1. 雨に濡れて
「とうとう降り出したな」
隣の席の奴がそう呟いたのを耳にし、目を上げればその男が言うように朝から曇っていた空から雨が降り出していた。
「どうせ傘持ってきてんだろ」
「当たり前だろう?」
「ならなんでそんなことわざわざ言う」
「目に入ったからな。――――まあ理由を付けるなら、雨が降ると心配な奴が出てくるだろう」
「…………チッ」
知ったような顔をして――実際知っているんだが――隣の奴は意味ありげな視線をよこす。
それに舌打ちをしながら俺は放課後の予定を考え始めていた。
ちょうどチャイムが鳴り、5限目の担当教師が入ってきたところだった。
「あ……降り出した」
後ろの席に座っているクラスメイトの声につられて、僕は窓の外に目を向けた。
彼女の言った通りにどんよりと曇った空から雨が降っていて……しかもだんだん強くなっていくのが分かる。
「もう少しもってくれたらよかったのに」
「仕方がないですよ。天気予報も昼前には降るって言ってましたしね」
「……もう昼過ぎ」
「ははは。よくもったほうじゃないですか?」
学園のアイドルの一人と呼ばれるほど綺麗な顔をしかめるクラスメイトに、僕は苦笑しながら言う。
内心の動揺はきれいに隠して――――――。
「授業始めるぞ」
そんな言葉が聞かれなければ、きっと彼女との会話を中断出来ずにいた。そして気付かれてしまうところだった。
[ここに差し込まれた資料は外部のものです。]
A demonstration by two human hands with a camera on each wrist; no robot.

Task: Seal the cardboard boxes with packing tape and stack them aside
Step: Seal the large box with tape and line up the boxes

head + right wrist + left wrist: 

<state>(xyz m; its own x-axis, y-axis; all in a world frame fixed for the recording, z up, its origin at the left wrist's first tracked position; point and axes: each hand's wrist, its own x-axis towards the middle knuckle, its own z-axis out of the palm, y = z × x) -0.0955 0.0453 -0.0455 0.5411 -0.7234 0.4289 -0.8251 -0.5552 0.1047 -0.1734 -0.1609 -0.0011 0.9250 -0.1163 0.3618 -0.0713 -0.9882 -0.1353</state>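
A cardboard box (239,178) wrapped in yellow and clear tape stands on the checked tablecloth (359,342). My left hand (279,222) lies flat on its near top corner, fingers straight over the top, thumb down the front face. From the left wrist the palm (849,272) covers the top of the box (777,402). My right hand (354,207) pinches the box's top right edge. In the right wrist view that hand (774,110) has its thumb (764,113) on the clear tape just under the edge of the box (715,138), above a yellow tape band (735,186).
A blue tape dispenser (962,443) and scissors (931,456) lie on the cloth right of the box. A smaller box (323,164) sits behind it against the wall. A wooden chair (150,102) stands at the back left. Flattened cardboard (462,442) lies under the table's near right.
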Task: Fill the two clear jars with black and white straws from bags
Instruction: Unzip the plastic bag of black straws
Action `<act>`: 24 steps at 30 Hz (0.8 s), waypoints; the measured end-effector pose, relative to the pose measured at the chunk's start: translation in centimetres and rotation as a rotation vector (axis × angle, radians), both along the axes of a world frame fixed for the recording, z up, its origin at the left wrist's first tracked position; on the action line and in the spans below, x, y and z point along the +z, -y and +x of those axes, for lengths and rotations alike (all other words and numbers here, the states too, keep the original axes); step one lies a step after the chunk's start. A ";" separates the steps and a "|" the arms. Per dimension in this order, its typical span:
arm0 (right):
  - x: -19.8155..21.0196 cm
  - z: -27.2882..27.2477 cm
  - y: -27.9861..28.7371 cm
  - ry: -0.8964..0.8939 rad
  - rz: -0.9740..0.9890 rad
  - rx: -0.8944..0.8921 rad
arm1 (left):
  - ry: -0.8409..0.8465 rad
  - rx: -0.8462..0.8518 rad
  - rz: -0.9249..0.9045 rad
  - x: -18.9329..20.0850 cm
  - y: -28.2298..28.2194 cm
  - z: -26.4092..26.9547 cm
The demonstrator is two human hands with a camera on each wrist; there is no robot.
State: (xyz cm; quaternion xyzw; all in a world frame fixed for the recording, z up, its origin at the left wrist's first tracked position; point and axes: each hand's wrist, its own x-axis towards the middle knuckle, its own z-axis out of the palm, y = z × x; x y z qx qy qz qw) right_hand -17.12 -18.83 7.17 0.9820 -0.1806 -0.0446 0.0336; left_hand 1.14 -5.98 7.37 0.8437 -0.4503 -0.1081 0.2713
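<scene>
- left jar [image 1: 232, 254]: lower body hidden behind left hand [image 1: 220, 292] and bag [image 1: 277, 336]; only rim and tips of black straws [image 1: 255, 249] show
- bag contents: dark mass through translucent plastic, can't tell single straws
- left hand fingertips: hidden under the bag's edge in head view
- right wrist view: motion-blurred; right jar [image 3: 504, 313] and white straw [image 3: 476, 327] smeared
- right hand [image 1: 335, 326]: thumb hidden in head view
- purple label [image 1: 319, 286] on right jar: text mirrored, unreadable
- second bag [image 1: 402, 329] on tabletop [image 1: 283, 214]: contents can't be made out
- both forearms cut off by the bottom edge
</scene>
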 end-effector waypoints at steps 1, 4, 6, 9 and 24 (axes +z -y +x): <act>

ちょうど入ってきた5限目の教師に救われた形で僕は前を向き、それは何とか回避出来た。
――――雨はどうしても嫌な記憶を蘇らせてしまう。
「…………あの馬鹿」
ようやく授業が終わり、八戒がいそうなところに向かっていると案の定、中庭の隅にその姿を捉えることができた。
しかし、そこには屋根はない。
木の下でもないから、当然八戒は雨に濡れてしまう。
「八戒!!」
名前を呼びながら駆け寄ると、空を見上げていた翠の瞳が俺を映した。
「…………先輩」
「何をしているんだ、お前は!!」
間を置いて俺を呼ぶ八戒の目は虚ろだ。
それを見てしまった俺は叫びながら八戒の腕を引き、雨に当たらないように屋根の下へと引きずっていく。
「……何を考えている」
分かっていることだ。
分かってはいることだがそれでも言わずにはいられない。
「何って……」
ぽつりと言葉をもらす八戒。
それでも明確な答えを言うわけではないけれど。
「先輩」
おずおずと伸ばされた手は、俺の制服をつかむ。
力は入っていないのではと思うほどに弱い。
震えてはいるものの……しかし決して放したくはないと言うようだった――――
「先輩……」
ぎゅっと、八戒の全てを包み込むように俺は八戒を抱きしめた。
強く、出来る限り強く。
そうすれば八戒の身体から力が抜けていく――――。
「八戒……」
俺に身体を預ける八戒。
「……まだ、マシになったほうか」
そんな風にぽつりと無意識に呟いてしまう。
最初の頃はこうはいかなかった。
雨の日になると何度も何度も飽きずに自傷を繰り返していた。
それは目に見える傷だったり、目に見えないものであったり様々。
ようやく心を開いてもらえるまでは、止めようとしても暴れていた。
今はそんなことはないけれど。
それでも雨の日は目が放せない。
何もないことのほうが多くなったが……それでもたまにこういうことが起こる。
何がきっかけかなんて分からない。
ただ不定期に、思い出したようにこんな行動に移っている。
「まだ……ダメなのか」
八戒を抱きしめながら、俺はそう呟いた。
濡れた八戒から移った雨が、俺の制服を濡らしている。